UUID Use Cases, pg_settings, Automated Restore, Parallel Future | Scaling Postgres 102
Join Over 1,000 Engineers & Get New Episodes Weekly!
In this episode of Scaling Postgres, we discuss the use cases for UUIDs, using pg_settings, setting up an automated restore and the future of parallelism.
Content Discussed
- Why I’m not fan of uuid datatype
- Natural versus Surrogate Primary Keys in a Distributed SQL Database — The Distributed SQL Blog
- Generate a UUID as PostgreSQL default value
- Take advantage of pg_settings when dealing with your configuration
- Compression of PostgreSQL WAL Archives Becoming More Important
- Automated Testing of PostgreSQL Backups
- QParallelism, what next?
- shared_buffers: Looking into the PostgreSQL I/O cache
- Which tables should be auto vacuumed or auto analyzed – UPDATE
- Waiting for PostgreSQL 13 – Add %x to default PROMPT1 and PROMPT2 in psql
- Have An Eye On Locks Of PostgreSQL
- [Tool] pg_flame
YouTube Video
Podcast Audio
Transcript
All right. I hope you, your friends, family, and coworkers continue to do well. Our first piece of content is "Why I'm not a fan of uuid datatype". This is from depesz.com and he's basically stating the reasons why he's not a big fan of the UUID data type. Now, this is a controversial topic, as you can tell by the number of comments on this post, but still, I found it particularly interesting. So the first problem he says, is that UUIDs are completely opaque. So for example, you have these sequences of letters and numbers, whereas something like an integer is much easier to reason about, to remember if you're trying to reference it somewhere and it typically occurs in order. The second problem is you can't sort them very well. Now, there are ways around this. He mentions, potentially, version 1 of it, but also in the comments they have a link to an article that we actually covered on a previous episode of Scaling Postgres that enables you to have partially sequential UUIDs.

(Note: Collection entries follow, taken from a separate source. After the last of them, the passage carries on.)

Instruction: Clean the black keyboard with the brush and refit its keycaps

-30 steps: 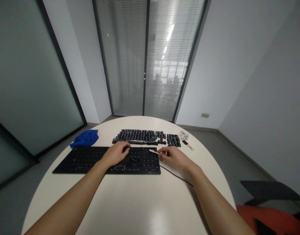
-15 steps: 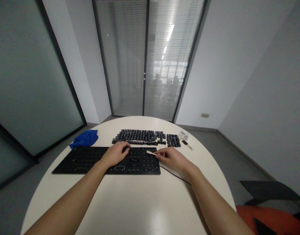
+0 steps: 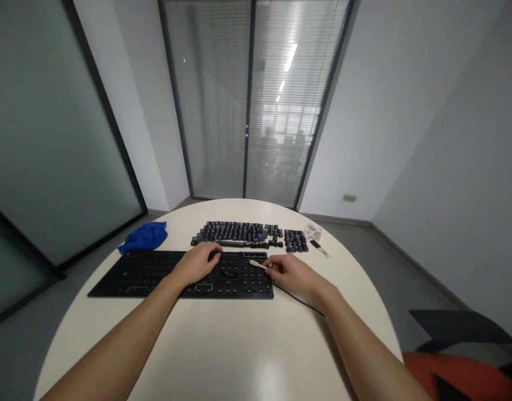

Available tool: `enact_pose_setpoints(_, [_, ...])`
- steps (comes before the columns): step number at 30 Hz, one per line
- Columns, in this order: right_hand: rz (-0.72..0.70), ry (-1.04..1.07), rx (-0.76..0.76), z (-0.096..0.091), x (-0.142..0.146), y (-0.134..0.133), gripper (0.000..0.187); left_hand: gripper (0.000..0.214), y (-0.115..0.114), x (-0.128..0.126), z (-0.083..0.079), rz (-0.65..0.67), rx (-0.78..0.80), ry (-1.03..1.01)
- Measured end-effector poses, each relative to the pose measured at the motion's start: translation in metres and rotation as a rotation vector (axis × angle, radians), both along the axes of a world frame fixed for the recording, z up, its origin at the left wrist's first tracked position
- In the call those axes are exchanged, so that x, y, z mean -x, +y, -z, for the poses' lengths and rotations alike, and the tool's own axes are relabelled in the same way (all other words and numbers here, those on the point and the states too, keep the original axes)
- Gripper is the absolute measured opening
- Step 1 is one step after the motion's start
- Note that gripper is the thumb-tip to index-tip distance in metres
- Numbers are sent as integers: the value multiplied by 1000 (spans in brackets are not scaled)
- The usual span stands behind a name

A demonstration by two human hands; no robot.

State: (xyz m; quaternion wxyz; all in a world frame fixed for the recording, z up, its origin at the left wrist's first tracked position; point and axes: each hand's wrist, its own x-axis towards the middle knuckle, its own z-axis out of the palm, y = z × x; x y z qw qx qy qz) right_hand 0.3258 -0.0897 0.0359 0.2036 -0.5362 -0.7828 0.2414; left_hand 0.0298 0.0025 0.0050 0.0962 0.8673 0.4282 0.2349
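Right hand (image 3: 291, 274) (with stick (image 3: 258, 264)) at keyboard (image 3: 134, 273)

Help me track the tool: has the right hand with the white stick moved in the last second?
Yes. The right hand, pinching the white stick, has slid left, from beside the right edge of the stripped keyboard to partly over it.

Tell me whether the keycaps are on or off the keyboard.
Off: the keyboard shows bare switch spots; the keycaps lie in rows behind it.
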Motion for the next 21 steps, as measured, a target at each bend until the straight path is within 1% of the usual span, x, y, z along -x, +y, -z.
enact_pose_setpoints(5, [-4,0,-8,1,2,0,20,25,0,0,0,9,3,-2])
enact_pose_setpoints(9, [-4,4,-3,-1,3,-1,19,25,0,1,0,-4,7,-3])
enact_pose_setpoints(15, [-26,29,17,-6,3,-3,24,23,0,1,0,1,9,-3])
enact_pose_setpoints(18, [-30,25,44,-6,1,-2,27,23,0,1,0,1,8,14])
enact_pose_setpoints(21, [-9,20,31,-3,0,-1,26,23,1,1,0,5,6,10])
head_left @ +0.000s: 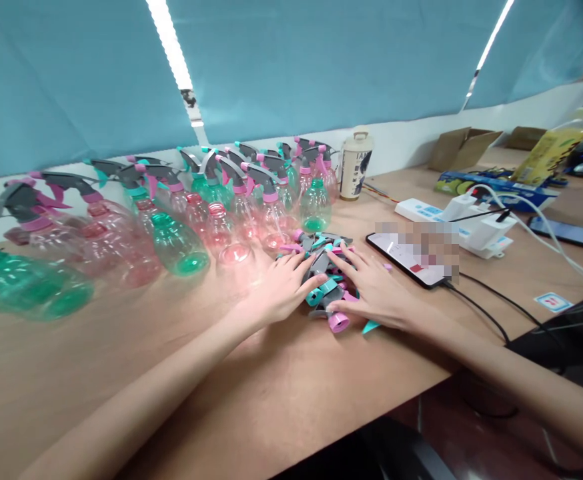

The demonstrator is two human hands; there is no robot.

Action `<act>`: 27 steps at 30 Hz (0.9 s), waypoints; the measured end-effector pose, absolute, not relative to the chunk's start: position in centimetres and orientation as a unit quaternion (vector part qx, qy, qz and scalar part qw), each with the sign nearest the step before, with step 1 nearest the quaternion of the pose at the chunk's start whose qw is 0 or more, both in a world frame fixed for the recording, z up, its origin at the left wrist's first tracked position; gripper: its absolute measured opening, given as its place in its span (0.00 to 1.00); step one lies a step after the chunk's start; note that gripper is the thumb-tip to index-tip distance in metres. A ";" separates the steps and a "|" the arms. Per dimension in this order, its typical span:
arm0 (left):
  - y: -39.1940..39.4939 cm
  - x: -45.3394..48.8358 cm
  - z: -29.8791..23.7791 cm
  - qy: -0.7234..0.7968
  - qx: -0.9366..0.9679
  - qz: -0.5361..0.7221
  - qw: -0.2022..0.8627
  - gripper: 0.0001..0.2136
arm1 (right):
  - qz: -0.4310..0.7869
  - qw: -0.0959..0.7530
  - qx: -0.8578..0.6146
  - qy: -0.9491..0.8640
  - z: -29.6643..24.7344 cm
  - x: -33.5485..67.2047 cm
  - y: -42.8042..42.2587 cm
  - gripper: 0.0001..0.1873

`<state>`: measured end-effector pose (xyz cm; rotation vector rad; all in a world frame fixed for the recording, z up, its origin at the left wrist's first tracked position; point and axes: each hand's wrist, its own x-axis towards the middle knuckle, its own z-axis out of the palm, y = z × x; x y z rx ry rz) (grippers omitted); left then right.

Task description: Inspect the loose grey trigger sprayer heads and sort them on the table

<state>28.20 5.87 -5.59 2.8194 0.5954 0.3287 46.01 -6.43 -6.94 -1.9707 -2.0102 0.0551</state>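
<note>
A pile of loose spray heads, grey with pink or teal parts, lies on the wooden table. My left hand rests against the pile's left side, fingers stretched out. On the opposite side my right hand touches the heap with its fingers spread. Neither hand grips a single piece. Behind and to the left stand several clear spray bottles, among them a pink-tinted bottle without a head and a green-tinted bottle. A green bottle without a head leans near the front of the group.
Right of the pile lies a phone with a cable, near a white power strip with chargers. A patterned cup stands at the back. Farther right are a cardboard box and a yellow-labelled bottle. The table's front edge runs below my right forearm.
</note>
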 end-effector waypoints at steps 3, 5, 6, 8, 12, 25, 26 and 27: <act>5.3 26.6 -5.6 0.221 0.962 0.117 0.108 0.26 | 0.017 0.173 -0.690 -0.702 -6.9 45.6 -6.2 0.50; 5.0 25.8 -5.5 0.228 0.960 0.127 0.104 0.23 | -0.003 0.178 -0.694 -0.697 -6.9 45.2 -6.2 0.48; 4.9 25.5 -5.4 0.231 0.958 0.136 0.104 0.22 | -0.015 0.180 -0.699 -0.693 -6.9 45.0 -6.2 0.47; 4.9 25.2 -5.3 0.238 0.953 0.156 0.104 0.20 | -0.043 0.182 -0.715 -0.674 -7.1 44.4 -6.3 0.43; 5.1 25.1 -5.5 0.233 0.945 0.203 0.105 0.17 | -0.108 0.179 -0.758 -0.617 -7.3 43.4 -6.3 0.37; 1.0 24.3 -6.7 0.074 0.968 0.222 0.089 0.16 | -0.166 0.191 -0.685 -0.684 -7.2 43.8 -6.1 0.32; 0.9 24.4 -6.7 0.078 0.970 0.210 0.090 0.19 | -0.155 0.176 -0.664 -0.710 -7.1 44.0 -5.9 0.31; 0.9 24.5 -6.7 0.085 0.972 0.199 0.092 0.21 | -0.145 0.162 -0.649 -0.729 -7.0 44.2 -5.8 0.30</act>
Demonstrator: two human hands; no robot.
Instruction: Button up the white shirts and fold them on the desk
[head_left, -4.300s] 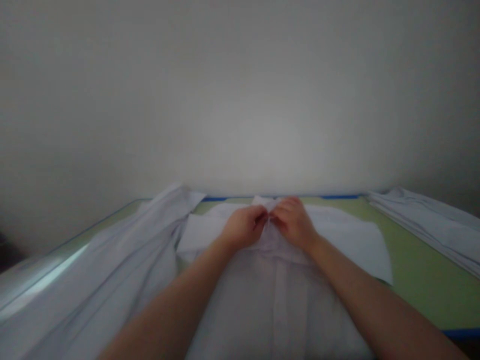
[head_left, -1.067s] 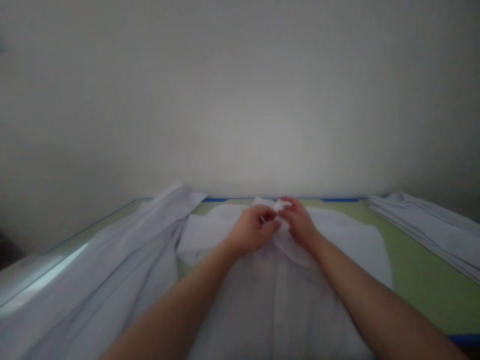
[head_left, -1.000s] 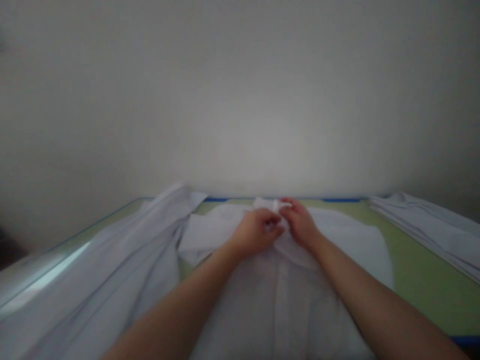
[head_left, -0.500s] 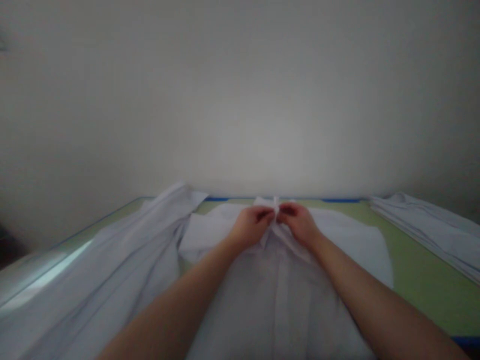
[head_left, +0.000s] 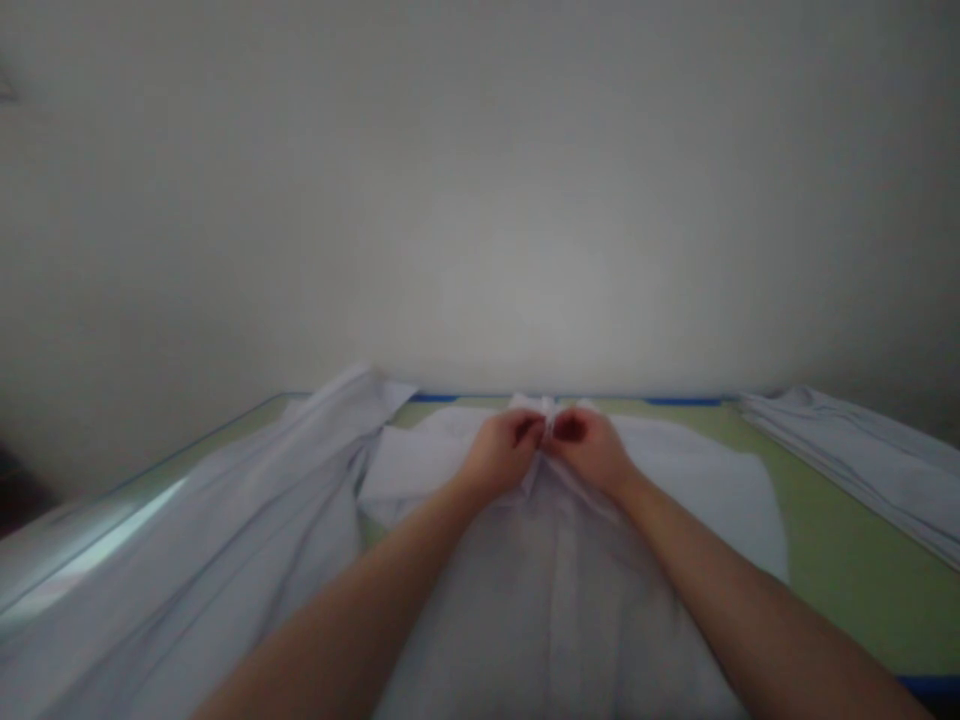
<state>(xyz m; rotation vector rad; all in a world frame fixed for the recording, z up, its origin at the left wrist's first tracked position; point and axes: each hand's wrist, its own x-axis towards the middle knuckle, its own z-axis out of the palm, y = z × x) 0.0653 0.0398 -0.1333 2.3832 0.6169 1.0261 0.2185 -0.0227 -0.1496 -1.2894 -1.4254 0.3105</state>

The third problem, it's a pretty wide value, definitely larger than most integers you would be using. Then he did a little bit of a performance test to compare the speed of doing a process with integers versus UUIDs. And the UUIDs were more than twice as slow. However, he does note that if this was a more complex table, the difference would be smaller. And then there are a number of comments that discuss this; here is this sequential UUID generator. But a number of comments go back and forth discussing this particular issue. Now, I would say I have to agree with them that I'm not a fan of UUIDs. What I mean by that is that I tend to use integers as primary keys and they only reach for UUIDs in specific use cases. The first use case is if you're going to have a data set that spans multiple databases or servers, then I could see needing to use a UUID.
So for example, some of the shared-nothing database architectures use UUIDs because you're literally generating on separate machines. Another use case is if an actual client is generating a particular ID, having it generate a UUID that you can then store in the database so the actual record gets created outside the database. Then I could see using UUIDs. Similarly, in separate database systems, someone mentioned how they have an on-premise solution and a hosted solution, and to make it easier to deal with, they used UUIDs so that someone could easily move back and forth between those situations. And that's listed in the comments here. So, an interesting discussion, but I kind of use it from the perspective of what are the use cases that I would use UUIDs.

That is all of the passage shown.